AV: And you have an entire army of Philippine nurses in the UK, while there is suddenly a shortage of qualified nurses in Manila.
GA-S: Absolutely! This is the result of the fact that actually people’s health ‘happens’ outside the health system. Because you cannot get rid of the health system, you end up having a bloated health system, and try to fix the ailments that are coming through the door.
Collapse Of The Health Care In The Middle East
AV: You worked in this entire region. You worked in Iraq, and in Gaza… both you and I worked in Shifa Hospital in Gaza… You worked in Southern Lebanon during the war. How brutal is the healthcare situation in the Middle East? How badly has been, for instance, the Iraqi peoples’ suffering, compared to Western patients? How cruel is the situation in Gaza?
GA-S: If you look at places like Iraq: Iraq in the 80’s probably had one of the most advanced health systems in the region. Then you went through the first war against Iraq, followed by 12 years of sanctions in which that health system was totally dismantled; not just in terms of hospitals and medication and the forced exile of doctors and health professionals, but also in terms of other aspects of health, which are the sewage and water and electricity plants, all of those parts of the infrastructure that directly impact on people’s lives.
AV: Then came depleted uranium…
GA-S: And then you add to the mix that 2003 War and then the complete destruction and dismantling of the state, and the migration of some 50% of Iraq’s doctors.
AV: Where did they migrate?
GA-S: Everywhere: to the Gulf and to the West; to North America, Europe… So what you have in Iraq is a system that is not only broken, but that has lost the components that are required to rebuild it. You can’t train a new generation of doctors in Iraq, because your trainers have all left the country. You can’t create a health system in Iraq, because you have created a government infrastructure that is intrinsically unstable and based on a multi-polarity of the centers of power which all are fighting for control of the pie of the state… and so Iraqis sub-contract their health at hospital level to India and to Turkey and Lebanon, or Jordan, because they are in this vicious loop.
AV: But this is only for those who can afford it?
GA-S: Yes, for those who can, but even in those times when the government had cash it could not build the system anymore.
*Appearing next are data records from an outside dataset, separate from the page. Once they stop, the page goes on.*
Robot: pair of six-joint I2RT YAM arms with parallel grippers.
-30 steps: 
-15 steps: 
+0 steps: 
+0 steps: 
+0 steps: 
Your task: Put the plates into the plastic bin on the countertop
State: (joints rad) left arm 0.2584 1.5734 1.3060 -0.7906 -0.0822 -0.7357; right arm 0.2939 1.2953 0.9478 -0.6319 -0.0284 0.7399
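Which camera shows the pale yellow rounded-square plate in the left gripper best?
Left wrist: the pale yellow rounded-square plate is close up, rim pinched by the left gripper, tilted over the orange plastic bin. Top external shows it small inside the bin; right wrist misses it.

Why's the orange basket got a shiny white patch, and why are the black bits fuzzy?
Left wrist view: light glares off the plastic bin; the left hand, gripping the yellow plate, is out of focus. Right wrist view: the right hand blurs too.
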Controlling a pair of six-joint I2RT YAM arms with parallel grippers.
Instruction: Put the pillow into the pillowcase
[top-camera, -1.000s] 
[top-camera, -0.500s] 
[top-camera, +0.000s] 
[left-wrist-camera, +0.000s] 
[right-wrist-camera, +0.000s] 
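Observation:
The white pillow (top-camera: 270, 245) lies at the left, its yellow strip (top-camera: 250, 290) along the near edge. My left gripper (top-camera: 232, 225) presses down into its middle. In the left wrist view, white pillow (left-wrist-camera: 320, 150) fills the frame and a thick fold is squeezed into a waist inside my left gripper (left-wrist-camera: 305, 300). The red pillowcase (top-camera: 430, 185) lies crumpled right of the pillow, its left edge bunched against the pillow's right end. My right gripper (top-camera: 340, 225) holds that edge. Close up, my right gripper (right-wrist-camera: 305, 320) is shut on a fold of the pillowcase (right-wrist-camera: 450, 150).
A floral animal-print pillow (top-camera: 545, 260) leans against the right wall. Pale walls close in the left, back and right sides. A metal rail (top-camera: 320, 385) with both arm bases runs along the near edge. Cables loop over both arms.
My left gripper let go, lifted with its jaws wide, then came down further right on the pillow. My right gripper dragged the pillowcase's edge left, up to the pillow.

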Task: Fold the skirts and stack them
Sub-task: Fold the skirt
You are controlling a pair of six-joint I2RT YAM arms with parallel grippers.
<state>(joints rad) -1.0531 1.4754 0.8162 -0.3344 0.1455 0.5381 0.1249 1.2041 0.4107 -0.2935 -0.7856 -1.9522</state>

So it would sub-contract health provisions outside, because the system was so broken that money couldn’t fix it.
AV: Is it the same in other countries of the region?
GA-S: The same is happening in Libya and the same is happening in Syria, with regards of the migration of their doctors. Syria will undergo something similar to Iraq at the end of the war, if the Syrian state is destroyed.
AV: But it is still standing.
GA-S: It still stands and it is still providing healthcare to the overwhelming majority of the population even to those who live in the rebel-controlled areas. They are travelling to Damascus and other cities for their cardiac services or for their oncological services.
AV: So no questions asked; you are sick, you get treated?
GA-S: Even from the ISIS-controlled areas people can travel and get treated, because this is part of the job of the state.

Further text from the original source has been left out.